Report each line of the data below in which "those" appears.

==========

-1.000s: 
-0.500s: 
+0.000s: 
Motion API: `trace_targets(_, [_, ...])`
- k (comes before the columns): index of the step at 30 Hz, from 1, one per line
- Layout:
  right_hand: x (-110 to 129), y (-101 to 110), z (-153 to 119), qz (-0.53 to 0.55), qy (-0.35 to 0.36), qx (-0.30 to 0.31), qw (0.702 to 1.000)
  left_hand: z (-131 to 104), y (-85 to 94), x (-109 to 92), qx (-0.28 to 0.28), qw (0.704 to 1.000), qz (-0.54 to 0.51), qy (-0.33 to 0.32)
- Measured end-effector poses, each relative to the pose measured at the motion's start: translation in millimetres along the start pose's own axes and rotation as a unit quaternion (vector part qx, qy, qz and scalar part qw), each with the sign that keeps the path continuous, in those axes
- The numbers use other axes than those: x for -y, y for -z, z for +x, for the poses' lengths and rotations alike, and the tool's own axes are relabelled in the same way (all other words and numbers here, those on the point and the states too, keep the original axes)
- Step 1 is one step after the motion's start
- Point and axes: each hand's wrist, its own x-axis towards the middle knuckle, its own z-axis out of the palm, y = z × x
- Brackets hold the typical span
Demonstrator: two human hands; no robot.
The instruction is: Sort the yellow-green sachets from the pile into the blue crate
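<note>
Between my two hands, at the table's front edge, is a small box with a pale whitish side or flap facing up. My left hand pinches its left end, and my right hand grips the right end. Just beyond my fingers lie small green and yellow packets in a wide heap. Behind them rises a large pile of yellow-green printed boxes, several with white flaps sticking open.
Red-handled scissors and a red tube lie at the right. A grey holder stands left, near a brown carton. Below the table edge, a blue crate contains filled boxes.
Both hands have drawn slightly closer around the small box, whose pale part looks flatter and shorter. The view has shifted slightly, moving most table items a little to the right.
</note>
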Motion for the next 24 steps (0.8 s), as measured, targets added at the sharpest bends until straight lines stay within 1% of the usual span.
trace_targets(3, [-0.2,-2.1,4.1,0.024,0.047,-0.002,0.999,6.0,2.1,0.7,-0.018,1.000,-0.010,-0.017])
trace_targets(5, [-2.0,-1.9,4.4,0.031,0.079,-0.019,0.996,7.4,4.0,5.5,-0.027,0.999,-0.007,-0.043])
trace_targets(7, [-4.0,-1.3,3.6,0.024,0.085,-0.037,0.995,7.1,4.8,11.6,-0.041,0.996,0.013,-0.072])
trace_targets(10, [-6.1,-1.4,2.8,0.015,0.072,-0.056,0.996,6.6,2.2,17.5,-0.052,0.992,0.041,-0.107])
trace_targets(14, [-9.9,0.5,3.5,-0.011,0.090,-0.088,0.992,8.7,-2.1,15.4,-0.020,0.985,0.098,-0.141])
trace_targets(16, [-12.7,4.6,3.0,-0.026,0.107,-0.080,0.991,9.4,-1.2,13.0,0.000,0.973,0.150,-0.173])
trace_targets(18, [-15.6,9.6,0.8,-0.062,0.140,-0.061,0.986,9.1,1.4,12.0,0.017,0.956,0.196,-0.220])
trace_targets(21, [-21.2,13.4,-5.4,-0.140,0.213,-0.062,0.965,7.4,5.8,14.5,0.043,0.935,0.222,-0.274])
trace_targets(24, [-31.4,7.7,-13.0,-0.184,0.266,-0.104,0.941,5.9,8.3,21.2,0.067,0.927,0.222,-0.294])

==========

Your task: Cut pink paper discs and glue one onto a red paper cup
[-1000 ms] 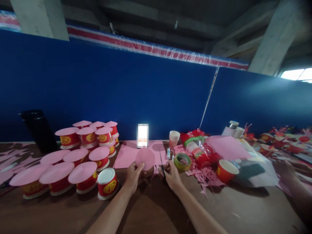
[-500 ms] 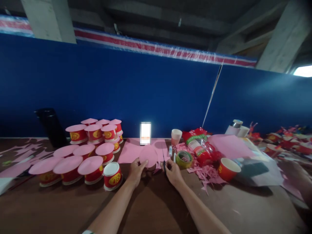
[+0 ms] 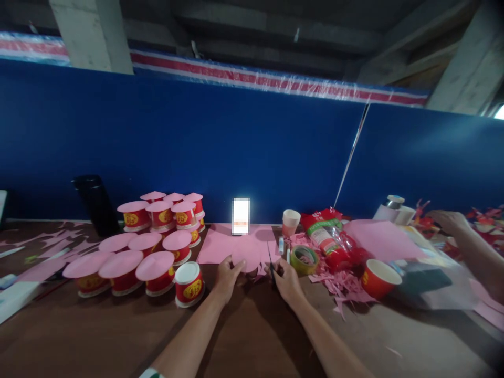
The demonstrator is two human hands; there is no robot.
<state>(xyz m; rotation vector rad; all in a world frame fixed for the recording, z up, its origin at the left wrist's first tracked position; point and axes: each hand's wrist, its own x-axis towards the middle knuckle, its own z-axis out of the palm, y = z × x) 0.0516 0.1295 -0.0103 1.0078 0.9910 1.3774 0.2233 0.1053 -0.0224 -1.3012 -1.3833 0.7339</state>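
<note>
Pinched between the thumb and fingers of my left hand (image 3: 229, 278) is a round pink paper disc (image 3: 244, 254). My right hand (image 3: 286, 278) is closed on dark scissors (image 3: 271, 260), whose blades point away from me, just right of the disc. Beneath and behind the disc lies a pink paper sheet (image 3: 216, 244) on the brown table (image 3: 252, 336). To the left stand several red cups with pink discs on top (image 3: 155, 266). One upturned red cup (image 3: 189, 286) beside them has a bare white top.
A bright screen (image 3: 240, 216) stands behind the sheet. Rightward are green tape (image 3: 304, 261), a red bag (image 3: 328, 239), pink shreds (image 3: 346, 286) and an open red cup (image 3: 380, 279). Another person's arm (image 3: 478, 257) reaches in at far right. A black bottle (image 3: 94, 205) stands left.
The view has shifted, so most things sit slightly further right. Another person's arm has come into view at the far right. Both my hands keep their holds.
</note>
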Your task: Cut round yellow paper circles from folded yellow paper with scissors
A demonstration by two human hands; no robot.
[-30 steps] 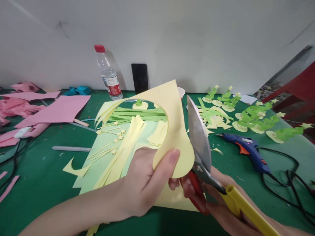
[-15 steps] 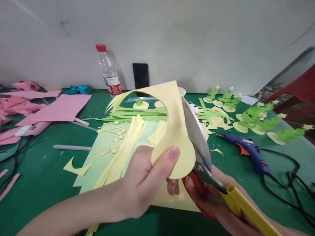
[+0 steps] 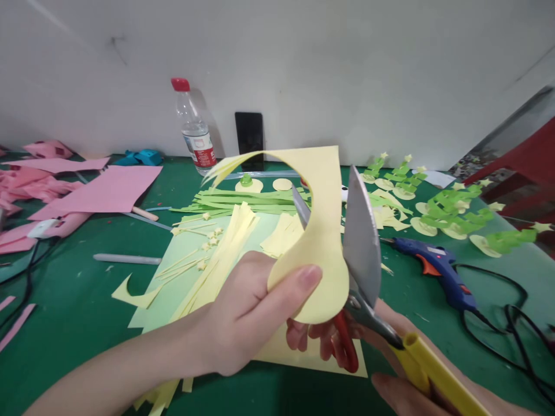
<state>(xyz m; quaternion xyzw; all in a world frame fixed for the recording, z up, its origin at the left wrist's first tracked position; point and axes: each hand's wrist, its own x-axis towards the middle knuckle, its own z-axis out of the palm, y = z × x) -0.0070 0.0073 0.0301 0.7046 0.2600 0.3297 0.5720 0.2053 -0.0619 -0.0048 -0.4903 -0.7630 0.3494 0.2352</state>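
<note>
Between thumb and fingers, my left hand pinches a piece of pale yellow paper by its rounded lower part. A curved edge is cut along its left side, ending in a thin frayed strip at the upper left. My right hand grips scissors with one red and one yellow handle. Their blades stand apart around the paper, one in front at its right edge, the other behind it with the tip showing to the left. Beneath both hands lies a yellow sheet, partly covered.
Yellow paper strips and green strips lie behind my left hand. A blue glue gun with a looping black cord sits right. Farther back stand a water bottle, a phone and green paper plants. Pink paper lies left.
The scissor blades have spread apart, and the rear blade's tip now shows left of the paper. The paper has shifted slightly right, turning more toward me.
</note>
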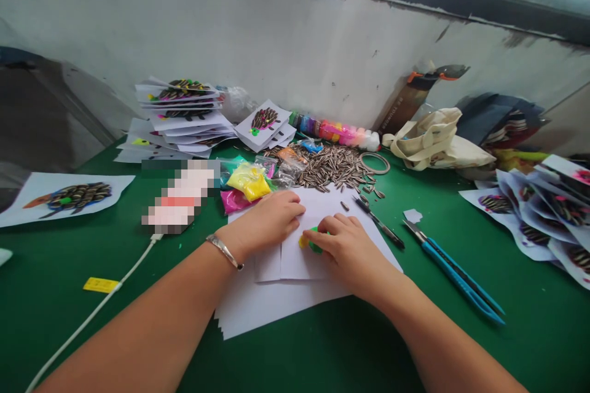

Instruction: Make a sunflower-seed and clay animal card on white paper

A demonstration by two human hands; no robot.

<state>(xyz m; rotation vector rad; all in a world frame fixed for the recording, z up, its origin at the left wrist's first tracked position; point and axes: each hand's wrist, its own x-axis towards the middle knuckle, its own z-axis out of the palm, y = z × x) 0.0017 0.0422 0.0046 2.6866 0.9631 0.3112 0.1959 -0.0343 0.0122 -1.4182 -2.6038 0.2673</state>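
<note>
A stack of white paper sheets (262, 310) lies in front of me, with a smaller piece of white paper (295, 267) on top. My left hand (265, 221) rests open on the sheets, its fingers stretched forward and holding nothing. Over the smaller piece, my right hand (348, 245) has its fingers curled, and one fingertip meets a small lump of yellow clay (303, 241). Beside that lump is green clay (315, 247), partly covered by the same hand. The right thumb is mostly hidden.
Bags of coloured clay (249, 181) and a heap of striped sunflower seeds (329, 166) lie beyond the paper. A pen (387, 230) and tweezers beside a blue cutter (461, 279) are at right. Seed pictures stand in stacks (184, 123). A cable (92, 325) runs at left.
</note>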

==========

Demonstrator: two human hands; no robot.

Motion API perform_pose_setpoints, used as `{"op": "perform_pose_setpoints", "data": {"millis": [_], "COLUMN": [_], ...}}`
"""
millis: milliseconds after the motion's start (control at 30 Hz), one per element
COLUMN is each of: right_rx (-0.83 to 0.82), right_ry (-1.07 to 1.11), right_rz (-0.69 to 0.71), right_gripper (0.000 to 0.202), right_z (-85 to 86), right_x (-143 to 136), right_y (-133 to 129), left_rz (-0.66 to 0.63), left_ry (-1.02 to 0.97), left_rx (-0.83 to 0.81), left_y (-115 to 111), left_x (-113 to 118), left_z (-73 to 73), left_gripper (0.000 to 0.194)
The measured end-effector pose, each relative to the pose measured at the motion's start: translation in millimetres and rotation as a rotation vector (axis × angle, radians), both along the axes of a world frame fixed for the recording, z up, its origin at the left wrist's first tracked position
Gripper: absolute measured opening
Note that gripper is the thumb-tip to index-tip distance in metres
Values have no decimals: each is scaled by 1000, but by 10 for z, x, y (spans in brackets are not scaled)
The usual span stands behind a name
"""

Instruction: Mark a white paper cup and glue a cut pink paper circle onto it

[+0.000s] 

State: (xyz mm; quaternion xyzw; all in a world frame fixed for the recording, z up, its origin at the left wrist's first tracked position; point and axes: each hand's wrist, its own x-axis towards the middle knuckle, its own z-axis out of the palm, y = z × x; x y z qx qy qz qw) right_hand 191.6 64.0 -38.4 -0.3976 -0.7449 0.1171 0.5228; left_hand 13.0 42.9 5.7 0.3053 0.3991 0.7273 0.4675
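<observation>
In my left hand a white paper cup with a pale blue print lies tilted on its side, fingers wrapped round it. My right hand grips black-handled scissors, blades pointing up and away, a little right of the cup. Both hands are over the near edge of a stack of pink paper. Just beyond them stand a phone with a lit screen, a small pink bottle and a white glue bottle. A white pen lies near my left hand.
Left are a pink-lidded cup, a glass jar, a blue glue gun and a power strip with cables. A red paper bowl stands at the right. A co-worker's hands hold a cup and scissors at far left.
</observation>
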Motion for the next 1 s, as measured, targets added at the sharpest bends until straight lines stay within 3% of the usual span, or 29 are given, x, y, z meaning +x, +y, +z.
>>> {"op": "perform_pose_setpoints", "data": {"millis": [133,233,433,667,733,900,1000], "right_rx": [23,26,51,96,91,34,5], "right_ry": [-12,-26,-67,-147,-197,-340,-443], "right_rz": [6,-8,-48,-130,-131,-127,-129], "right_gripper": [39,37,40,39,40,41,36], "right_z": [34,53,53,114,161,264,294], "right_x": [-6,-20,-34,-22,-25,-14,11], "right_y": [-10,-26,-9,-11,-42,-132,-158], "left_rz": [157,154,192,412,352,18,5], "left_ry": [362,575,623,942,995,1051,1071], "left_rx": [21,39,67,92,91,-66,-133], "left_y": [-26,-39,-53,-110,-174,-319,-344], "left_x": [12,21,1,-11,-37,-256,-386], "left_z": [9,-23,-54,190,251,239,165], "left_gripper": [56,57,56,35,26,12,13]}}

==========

Exercise result
- Measured end-effector poses, each relative to the pose measured at the motion's start: translation in millimetres along the start pose's own axes and rotation as a unit quaternion (vector part qx, qy, qz and scalar part qw), each with the sign that keeps the path continuous, in those axes
- The numbers use other axes than those: x for -y, y for -z, z for +x, for the poses' lengths and rotations alike, and the tool's own axes are relabelled in the same way (all other words and numbers here, those on the point and the states too, keep the original axes)

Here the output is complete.